### [Instructions for the task]
Of all the entries below, retype only the lines from the one with "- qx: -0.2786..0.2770" through the one with "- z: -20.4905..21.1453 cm", exactly as they appear.

(Items from a data source)
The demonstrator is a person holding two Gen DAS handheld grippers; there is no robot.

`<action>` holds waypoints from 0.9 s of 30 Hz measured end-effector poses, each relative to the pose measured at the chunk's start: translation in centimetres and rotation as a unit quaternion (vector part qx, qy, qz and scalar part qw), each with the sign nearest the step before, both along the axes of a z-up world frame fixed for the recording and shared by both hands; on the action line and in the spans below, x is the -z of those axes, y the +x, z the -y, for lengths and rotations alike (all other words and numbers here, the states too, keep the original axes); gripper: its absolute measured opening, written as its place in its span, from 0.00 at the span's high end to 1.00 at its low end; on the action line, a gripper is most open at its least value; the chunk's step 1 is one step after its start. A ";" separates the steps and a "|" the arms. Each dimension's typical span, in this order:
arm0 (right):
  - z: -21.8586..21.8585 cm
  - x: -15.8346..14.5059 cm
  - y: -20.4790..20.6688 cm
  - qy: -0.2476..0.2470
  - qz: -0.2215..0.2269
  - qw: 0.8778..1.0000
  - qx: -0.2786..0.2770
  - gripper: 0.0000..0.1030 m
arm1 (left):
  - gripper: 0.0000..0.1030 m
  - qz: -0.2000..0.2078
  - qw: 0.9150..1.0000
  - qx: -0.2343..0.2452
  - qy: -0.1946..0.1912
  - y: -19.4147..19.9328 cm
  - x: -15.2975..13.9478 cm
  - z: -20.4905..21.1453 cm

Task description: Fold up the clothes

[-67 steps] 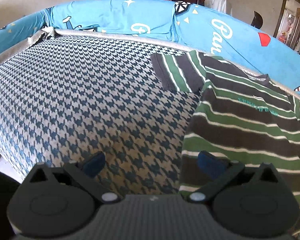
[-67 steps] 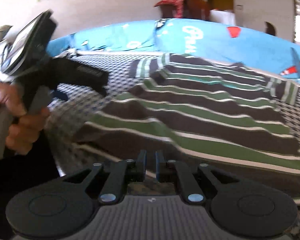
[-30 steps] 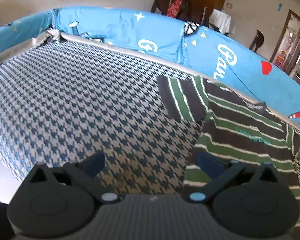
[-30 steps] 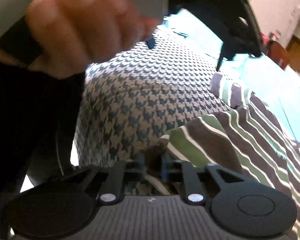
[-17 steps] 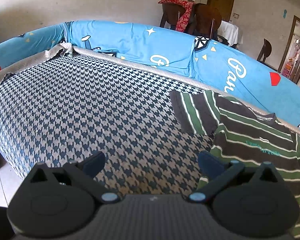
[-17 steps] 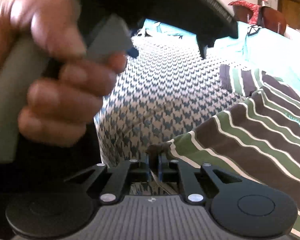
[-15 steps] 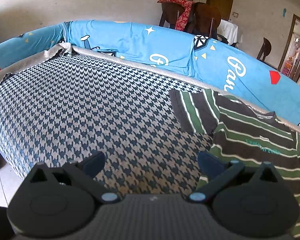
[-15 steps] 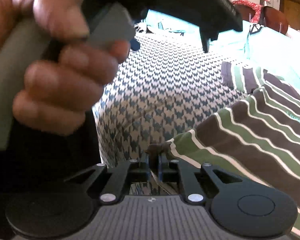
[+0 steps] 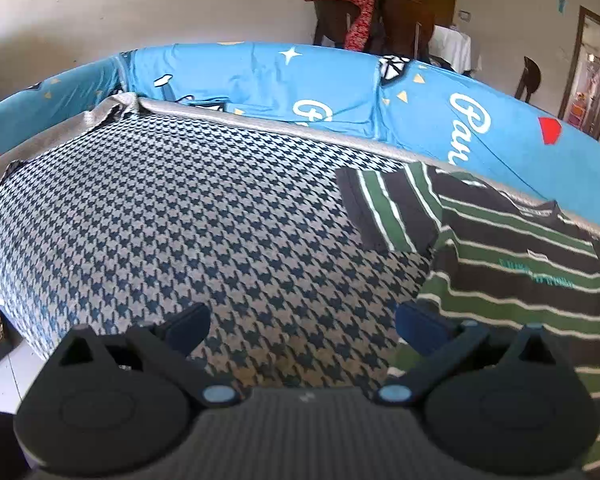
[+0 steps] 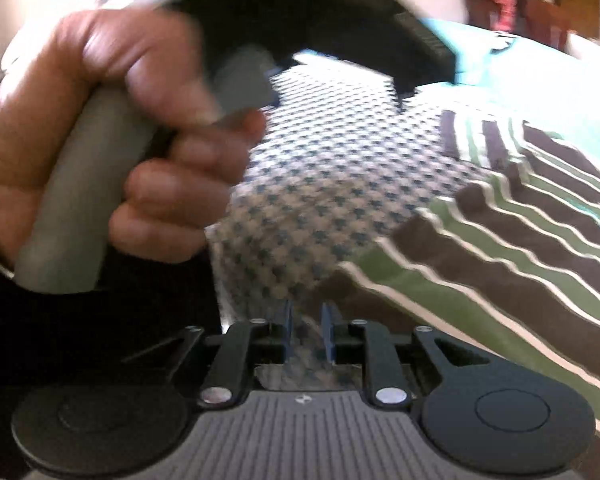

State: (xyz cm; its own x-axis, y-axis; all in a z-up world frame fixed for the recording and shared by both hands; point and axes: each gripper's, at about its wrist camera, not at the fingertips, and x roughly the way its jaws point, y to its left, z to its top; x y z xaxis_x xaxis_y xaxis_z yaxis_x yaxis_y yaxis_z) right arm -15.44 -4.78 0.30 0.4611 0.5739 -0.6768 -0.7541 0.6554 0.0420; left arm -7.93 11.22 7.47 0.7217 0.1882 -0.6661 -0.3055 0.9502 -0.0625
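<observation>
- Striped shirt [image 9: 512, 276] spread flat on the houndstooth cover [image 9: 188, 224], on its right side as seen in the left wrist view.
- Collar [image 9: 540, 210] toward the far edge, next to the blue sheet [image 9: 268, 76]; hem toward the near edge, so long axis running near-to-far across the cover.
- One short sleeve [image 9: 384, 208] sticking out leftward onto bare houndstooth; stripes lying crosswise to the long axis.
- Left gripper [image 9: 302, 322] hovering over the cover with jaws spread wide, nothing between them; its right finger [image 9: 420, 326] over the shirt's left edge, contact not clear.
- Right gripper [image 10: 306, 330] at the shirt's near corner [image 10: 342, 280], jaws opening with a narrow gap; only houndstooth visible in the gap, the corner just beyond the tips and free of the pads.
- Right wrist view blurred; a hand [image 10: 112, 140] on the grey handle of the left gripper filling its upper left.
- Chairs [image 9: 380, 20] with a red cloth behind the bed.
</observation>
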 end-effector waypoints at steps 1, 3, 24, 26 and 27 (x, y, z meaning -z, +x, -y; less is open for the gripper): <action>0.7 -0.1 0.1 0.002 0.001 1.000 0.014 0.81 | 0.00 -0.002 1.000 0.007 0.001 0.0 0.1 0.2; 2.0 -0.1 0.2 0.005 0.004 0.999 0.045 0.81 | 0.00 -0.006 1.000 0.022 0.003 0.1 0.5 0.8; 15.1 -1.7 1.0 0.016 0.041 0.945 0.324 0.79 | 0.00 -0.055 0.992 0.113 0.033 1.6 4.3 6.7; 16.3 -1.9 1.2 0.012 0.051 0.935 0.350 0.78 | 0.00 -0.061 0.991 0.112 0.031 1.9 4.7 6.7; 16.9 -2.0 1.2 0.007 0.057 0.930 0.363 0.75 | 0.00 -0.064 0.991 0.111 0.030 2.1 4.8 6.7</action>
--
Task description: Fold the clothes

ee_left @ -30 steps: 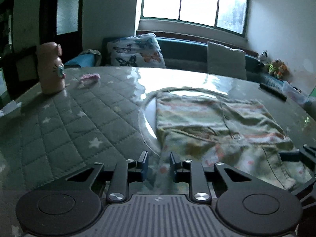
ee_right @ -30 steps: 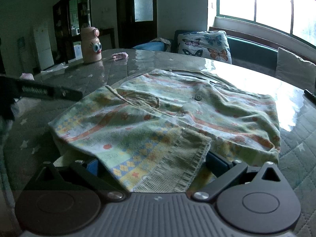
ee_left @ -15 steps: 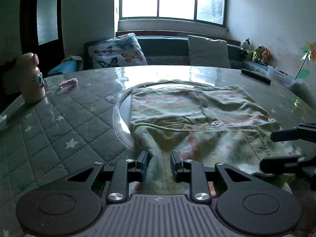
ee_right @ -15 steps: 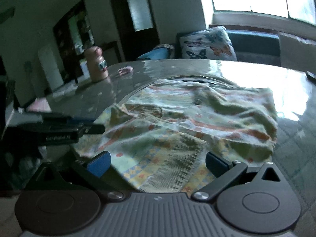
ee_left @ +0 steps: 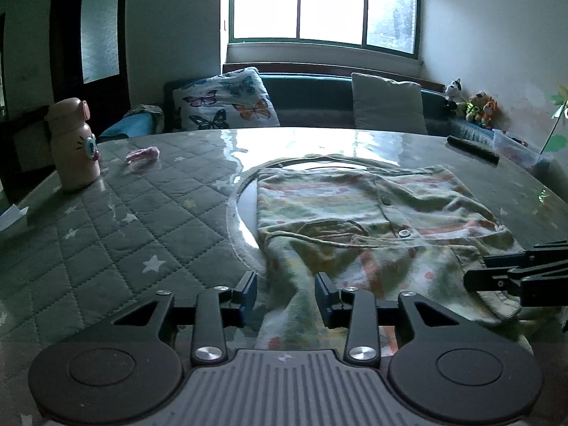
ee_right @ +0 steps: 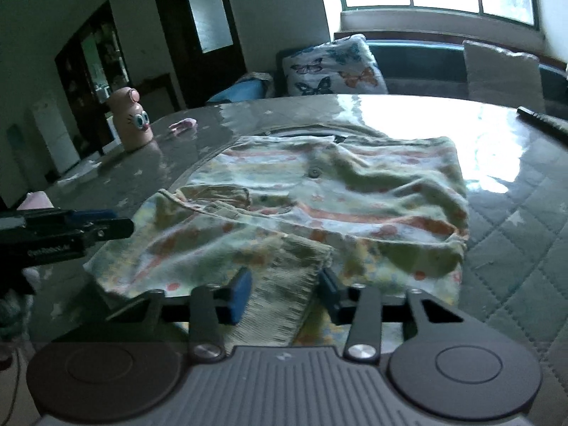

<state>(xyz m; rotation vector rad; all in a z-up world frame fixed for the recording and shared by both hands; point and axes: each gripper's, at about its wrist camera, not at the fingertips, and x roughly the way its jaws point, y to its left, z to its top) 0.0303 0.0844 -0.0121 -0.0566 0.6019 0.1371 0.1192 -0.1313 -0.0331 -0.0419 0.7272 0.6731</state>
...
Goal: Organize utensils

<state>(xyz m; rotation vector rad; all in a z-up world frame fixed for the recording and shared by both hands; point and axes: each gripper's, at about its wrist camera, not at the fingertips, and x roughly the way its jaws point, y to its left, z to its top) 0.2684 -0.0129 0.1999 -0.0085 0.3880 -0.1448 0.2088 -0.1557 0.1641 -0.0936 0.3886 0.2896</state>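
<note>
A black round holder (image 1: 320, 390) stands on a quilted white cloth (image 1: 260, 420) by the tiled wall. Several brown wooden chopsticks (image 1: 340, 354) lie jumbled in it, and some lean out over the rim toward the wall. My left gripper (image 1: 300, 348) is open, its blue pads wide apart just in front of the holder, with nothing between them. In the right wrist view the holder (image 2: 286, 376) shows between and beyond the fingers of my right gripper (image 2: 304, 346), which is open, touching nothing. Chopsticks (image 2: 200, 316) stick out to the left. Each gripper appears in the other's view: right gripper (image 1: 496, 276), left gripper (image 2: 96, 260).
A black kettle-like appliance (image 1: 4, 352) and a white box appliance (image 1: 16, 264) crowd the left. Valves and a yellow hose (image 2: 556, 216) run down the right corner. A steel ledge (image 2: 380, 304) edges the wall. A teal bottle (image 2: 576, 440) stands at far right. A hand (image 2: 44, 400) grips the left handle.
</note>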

### [Task output]
  - qx: -0.2786..0.2770
  - gripper: 0.0000..0.1030 m
arm1 (left):
  - gripper: 0.0000..0.1030 m
  - qz: -0.2000..0.2078
  - qw: 0.9150..1.0000
  - qx: -0.2343..0.2452
  - qy: -0.1946..0.1912
  - y: -19.4147..19.9328 cm
  - x: -15.2975..13.9478 cm
  - z: -20.4905..21.1453 cm

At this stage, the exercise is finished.